Peki, birisi bize kötü davranıyor, ama biz de ona kötü davranıyoruz; bunun adı kısas. Buna hakkımız var mı? Evet, kısas diye bir şeye Allahû Tealâ hak veriyor. Ama güzel bir şey mi sevgili kardeşlerim. Kazandığınızı kaybetmiyor musunuz? Bir kişi size kötü davrandı, fenâ halde içerlediniz, kızdınız, öfkelendiniz. Gittiniz siz de ona aynı seviyede bir kötü davranışta bulundunuz. Netice ne oldu? Siz size kötülük yapıldığı zaman derecat kazandınız. Ama siz de ona veya başka birisine aynı kötülüğü yaptığınız takdirde siz de derecet kaybettiniz. Ama şimdi onun böyle bir hedefe muhatap olduğunu düşünelim. O ne düşünecek? “Tabiî,” diyecek, “ya tabiî böyle olacak. Ben ona kötü davrandım. O bana kötü davranmadığı halde ben ona kötü davrandım. Ve o da bunun intikamını aldı. Onun da bana kötü davranma hakkı var. Kötü davrandı. Ne oldu? Ben ona kötü davrandım, derecat kaybettim. O derecat kazandı. Şimdi o derecat kaybetti. Ben derecat kazandım. Sonuç ne? Sıfıra sıfır elde var sıfır. Ne ka(dar) köfte o ka(dar) ekmek. Ne kadar derecat kazandıysam, hepsini kaybettim.” diyor.

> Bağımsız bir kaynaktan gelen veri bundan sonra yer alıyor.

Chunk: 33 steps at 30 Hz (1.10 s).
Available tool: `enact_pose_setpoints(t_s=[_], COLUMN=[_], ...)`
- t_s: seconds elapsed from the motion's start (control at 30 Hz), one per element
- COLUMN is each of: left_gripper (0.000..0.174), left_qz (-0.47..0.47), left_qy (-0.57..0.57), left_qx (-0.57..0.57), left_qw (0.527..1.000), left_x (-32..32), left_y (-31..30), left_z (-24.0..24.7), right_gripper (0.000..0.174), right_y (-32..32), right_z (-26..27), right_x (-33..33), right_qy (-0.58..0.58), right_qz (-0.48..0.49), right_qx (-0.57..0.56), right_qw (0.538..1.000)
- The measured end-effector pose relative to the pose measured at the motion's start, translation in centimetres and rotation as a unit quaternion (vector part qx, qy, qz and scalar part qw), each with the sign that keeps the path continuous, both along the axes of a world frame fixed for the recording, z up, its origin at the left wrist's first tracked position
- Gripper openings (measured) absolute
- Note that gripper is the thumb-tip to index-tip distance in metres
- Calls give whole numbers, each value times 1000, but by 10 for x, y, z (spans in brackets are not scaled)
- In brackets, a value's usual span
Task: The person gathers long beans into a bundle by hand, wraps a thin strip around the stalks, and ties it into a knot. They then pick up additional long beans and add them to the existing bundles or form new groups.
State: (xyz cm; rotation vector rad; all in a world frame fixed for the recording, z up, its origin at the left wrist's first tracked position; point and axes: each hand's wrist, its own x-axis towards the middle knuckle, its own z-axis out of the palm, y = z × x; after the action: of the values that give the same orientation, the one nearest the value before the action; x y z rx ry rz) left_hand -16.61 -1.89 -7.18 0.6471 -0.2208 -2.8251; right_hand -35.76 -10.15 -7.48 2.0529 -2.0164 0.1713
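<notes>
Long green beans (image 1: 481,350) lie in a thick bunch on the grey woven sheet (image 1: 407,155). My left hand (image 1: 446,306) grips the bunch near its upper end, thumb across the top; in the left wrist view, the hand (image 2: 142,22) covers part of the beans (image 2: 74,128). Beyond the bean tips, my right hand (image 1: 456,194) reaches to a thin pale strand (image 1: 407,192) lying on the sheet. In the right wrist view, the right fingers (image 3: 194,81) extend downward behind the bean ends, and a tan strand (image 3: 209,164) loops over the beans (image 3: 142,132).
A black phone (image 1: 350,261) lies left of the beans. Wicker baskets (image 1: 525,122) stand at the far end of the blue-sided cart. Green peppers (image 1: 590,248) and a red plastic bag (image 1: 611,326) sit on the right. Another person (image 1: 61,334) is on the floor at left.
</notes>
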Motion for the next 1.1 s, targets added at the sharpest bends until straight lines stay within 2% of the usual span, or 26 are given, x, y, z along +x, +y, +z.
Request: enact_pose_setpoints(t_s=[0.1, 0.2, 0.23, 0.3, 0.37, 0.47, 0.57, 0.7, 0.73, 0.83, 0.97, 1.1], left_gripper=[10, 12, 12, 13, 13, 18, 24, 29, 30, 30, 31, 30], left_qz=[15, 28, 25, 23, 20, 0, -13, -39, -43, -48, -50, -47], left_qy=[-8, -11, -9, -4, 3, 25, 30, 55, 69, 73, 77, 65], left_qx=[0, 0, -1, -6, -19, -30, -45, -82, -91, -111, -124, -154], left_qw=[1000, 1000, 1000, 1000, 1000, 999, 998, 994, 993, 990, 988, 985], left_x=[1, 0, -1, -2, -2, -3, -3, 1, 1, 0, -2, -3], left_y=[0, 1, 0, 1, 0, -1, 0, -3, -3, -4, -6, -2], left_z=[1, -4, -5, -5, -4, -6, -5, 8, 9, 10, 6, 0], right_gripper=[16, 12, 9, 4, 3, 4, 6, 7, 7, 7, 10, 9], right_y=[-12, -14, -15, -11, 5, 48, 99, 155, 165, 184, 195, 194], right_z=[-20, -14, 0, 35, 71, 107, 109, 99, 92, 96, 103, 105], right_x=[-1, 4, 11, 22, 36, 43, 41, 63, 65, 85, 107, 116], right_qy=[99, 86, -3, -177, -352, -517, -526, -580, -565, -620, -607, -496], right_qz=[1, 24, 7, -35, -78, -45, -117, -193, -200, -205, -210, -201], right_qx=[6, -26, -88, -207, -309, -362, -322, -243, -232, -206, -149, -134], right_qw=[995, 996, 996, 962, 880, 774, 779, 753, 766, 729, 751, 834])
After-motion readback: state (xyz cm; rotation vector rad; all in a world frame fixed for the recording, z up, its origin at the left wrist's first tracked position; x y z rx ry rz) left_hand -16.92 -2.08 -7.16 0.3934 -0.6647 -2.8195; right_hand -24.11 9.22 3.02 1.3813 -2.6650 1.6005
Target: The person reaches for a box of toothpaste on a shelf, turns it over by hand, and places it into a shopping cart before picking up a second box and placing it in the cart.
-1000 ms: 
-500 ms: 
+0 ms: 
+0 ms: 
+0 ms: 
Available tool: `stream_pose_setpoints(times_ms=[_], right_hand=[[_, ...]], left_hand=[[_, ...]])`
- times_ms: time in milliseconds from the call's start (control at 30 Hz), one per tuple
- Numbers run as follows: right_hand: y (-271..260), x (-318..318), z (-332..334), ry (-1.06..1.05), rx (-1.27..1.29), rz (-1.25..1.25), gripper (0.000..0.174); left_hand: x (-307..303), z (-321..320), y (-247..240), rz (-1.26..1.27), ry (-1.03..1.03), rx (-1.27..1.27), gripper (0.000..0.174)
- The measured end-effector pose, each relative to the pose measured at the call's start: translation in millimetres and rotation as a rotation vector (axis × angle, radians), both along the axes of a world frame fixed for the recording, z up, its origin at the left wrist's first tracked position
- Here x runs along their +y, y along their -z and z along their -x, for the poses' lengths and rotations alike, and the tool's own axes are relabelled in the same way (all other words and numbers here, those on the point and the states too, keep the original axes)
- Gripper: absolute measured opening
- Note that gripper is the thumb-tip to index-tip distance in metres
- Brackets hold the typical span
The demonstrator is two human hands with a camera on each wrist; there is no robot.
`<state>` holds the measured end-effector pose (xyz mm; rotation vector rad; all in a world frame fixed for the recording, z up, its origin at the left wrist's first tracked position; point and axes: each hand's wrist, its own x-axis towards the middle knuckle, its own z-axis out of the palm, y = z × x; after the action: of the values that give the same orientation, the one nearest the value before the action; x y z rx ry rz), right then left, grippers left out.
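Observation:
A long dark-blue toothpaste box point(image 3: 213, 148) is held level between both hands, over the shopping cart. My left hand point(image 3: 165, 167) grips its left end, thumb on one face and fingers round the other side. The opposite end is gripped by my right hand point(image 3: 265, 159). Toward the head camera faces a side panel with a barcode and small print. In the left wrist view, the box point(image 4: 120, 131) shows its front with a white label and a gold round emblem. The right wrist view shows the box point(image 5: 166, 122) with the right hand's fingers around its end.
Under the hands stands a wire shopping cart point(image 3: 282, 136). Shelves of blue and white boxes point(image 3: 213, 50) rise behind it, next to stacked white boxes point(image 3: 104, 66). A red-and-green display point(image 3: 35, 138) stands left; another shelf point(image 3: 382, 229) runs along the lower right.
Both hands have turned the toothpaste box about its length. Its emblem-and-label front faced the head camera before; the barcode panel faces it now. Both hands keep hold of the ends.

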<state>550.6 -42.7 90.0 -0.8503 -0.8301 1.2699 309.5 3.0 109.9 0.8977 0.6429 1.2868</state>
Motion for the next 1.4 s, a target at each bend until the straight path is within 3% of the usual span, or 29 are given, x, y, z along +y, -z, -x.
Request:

Sevgili kardeşlerim! Niçin öyle? İnsan dilediğini yapar. Dilediğini yapmak isterse yapar. Ama Allahû Tealâ’nın kanunları var. O kanunlara uygun olarak yapması lâzım. Yoksa her başka birisi, ‘kendisine kötü davrandı’ diye, onlara kötü davranmayı usûl haline getiren kişi her seferinde kazandığını kaybeder. Kazandığı neydi? Başkasının kendisine kötü davranması itibariyle o kişi derecat kaybetmişti, kendisine kötü davranan. Kötü davranılan ise derecat kazanmıştı. Sonra ne yaptı? İntikam aldı. İntikam alınca derecat kaybetti. Öteki kişi de onun kaybettiği derecatı kazandı. Ne oldu şimdi? Taraflardan biri diğerine karşı kötü davrandı, derecat kaybetti. Diğeri derecat kazandı. Fakat ikinci faktör; diğerinin de harekete geçişi ve ona kendisine kötülük yapana kötü davranması, neticede de kaybetmesi… Kendisine kötülük yapılan kişi de tabiatıyla kazanır.

Ne oldu? İki kişi var:

1- Biri ikinciye kötü davrandı; derecat kaybetti. Kötü davranılan kişi ise derecat kazandı.
2- Kötü davranılan kişi derecat kaybetti, diğeri de derecatı kazandı.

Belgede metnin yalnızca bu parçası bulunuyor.